“The biggest mistake I have made in my life is letting people stay in my life far longer than they deserve.”
I saw that quote as a status post on my friend’s Facebook wall…and it made me think. Likewise, I want to make you think. Take a moment and consider every important person that is in your life right now. Take a mental tally of those who are close enough to you to influence you. Consider the few that you share your ideas and dreams with. Now, think about how they help or hurt you, what their responses are towards you, and in what ways they influence you. As I went through this mental processing, I found myself separating the people in my life into two different categories: those who are for me, and those who are with me. So that I don’t confuse you, I’ll explain.
Someone who is for you supports you, encourages you, pushes you to grow, tells you when you are wrong so that you can do and be better, prays for you, prays with you, cares about what you care about, wants for you what is best for you, brings positivity to your life, protects you even if it endangers him/her, helps to broaden your outlook, etc.
Someone who is with you occupies space, does not always fully believe in you or your dream, would protect you if it would ultimately protect him/her, hears your ideas and immediately thinks how it can’t be done or that he/she could do it better, does not shield you from drama and negativity…even when they are the source of it, tends to give criticism without being considerate or constructive, etc.
Keep that in mind…
“For everything there is a season, and a time for every purpose under heaven.” Ecclesiastes 3:1 [Word English Bible]
Think about the way the year spans. January 1st falls within the winter. Following winter is spring, then summer. Next is fall and finally, winter again. With each changing season, many things occur. The most noticeable thing is how the weather begins to differ, and depending on the temperature, you may shed or add some clothing. Now consider that your life also happens in seasons. With the changing of the seasons, natural transitions occur, and those changes warrant you to shed or add some things. It is crazy to wear a mink coat on a hot, 101° summer day. Honestly, it’s dangerous to wear a mink coat on a hot, 101° summer day. Just the same it is crazy and dangerous to keep someone in your life, especially in an influential position, once their season has passed.

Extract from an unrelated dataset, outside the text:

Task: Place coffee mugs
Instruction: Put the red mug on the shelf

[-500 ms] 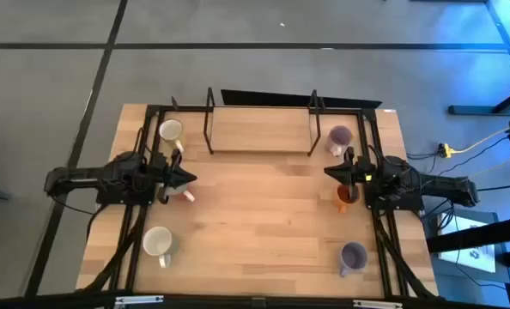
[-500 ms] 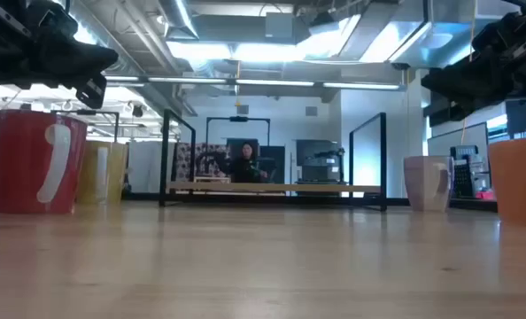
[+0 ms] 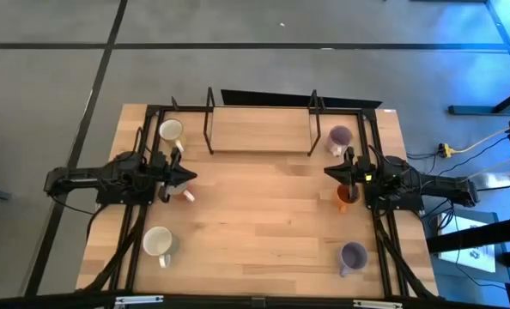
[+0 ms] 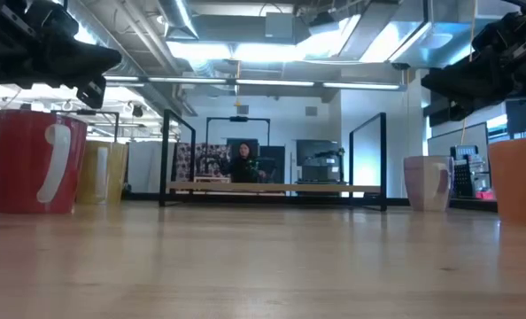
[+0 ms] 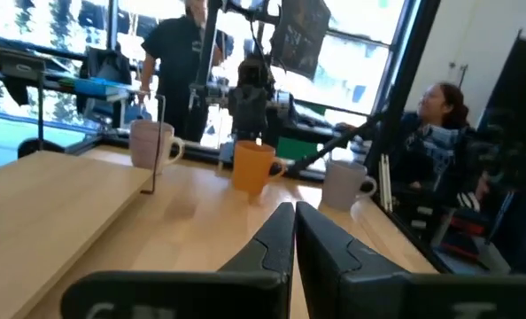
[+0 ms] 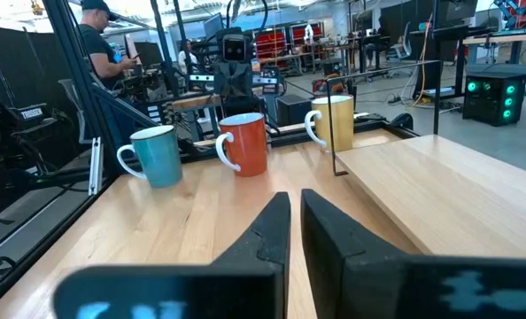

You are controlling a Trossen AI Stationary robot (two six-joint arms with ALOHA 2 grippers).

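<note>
Six mugs stand upright on their bases. Down the table's left side: a yellow one (image 3: pixel 171 131) far, a red one with a white handle (image 3: pixel 186 196) in the middle, a teal one (image 3: pixel 158 243) near. Down the right side: a pale purple mug (image 3: pixel 339 136) far, an orange one (image 3: pixel 347 196), another pale purple one (image 3: pixel 353 255) near. My left gripper (image 3: pixel 191 178) hovers shut above the red mug (image 4: pixel 34 161). My right gripper (image 3: pixel 328 172) hovers shut above and beside the orange mug (image 4: pixel 522 180). Neither touches anything.
A raised wooden shelf on a black wire frame (image 3: pixel 259 129) stands at the far edge between the two rows of mugs. The middle of the table (image 3: pixel 264 223) is bare wood. People stand and sit beyond the table (image 5: pixel 431 124) (image 6: pixel 99 44).
</note>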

Here’s another scenario to help drive my point. Consider that you have a friend that asks to crash on your couch until they can get on their feet. When they first move in, they are extra cautious of your belongings.They are considerate of how much noise they keep, or how they move throughout your home. Initially, they will make sure that any dish or area that they use is left clean, and that they ask for permission before they take, move, or consume anything. Fast forward a few weeks or months when they have “made themselves at home.” At this point, all the pleasantries are out of the picture. They are not as cleanly, considerate, or responsible. They use dishes without washing them, they leave their belongs scattered throughout the home, and they consume things without replacing them. The real problem is that the individual has become comfortable, and he/she has forgotten that the key that grants them access into your personal space is temporary and most importantly, borrowed. But you have he power to address their behavior, and if necessary, evict that person out of your space.
THE MORAL OF THE STORY:
Everything and everyone that enters your life is on assignment. Just the same, those assignments have an expiration date. Am I saying that you should kick everyone out of your life once they have done what they were assigned to do? No I am not. What I am saying is that you should be aware of the role that those close to you are playing in your life and make adjustments as necessary. It is possible that something that once helped you can lose it’s effectiveness. Consider a bottle of Tylenol. Prior to it’s expiration date, it can relieve your pain or break your fever when taken. After the expiration date, it can make you SICK when taken. But it’s the same medicine, Chris, and the label did not change. True, but the make-up of the medication changed over time. What I am saying is, that one that was for you can be kept around long enough, past the point of their assignment, that they no longer are helpful to you. They may look the same or they may physically be around just as before, that is their label… But if you look closer at their composition, you may notice that things have changed. No longer do they support your dreams, they criticize them. No longer do they protect you, they hurt you. No longer are they a joy in your life, they are a burden on you back. They have transistioned from being for you to being with you. My main objective for this post is to help you start the process that will remove leeches and parasites from your life. You do not have remain under the influence of someone who is not even supposed to be this close to you at this point in your life. There are people that I considered to be my best friends at one point in time, but as I “grew up,” we grew apart! It is okay to release some individuals from your life. You are actually releasing yourself in the process and embracing the change that the seasons have brought your way. And if they are supposed to return to your life, he/she will come again, just as the winter.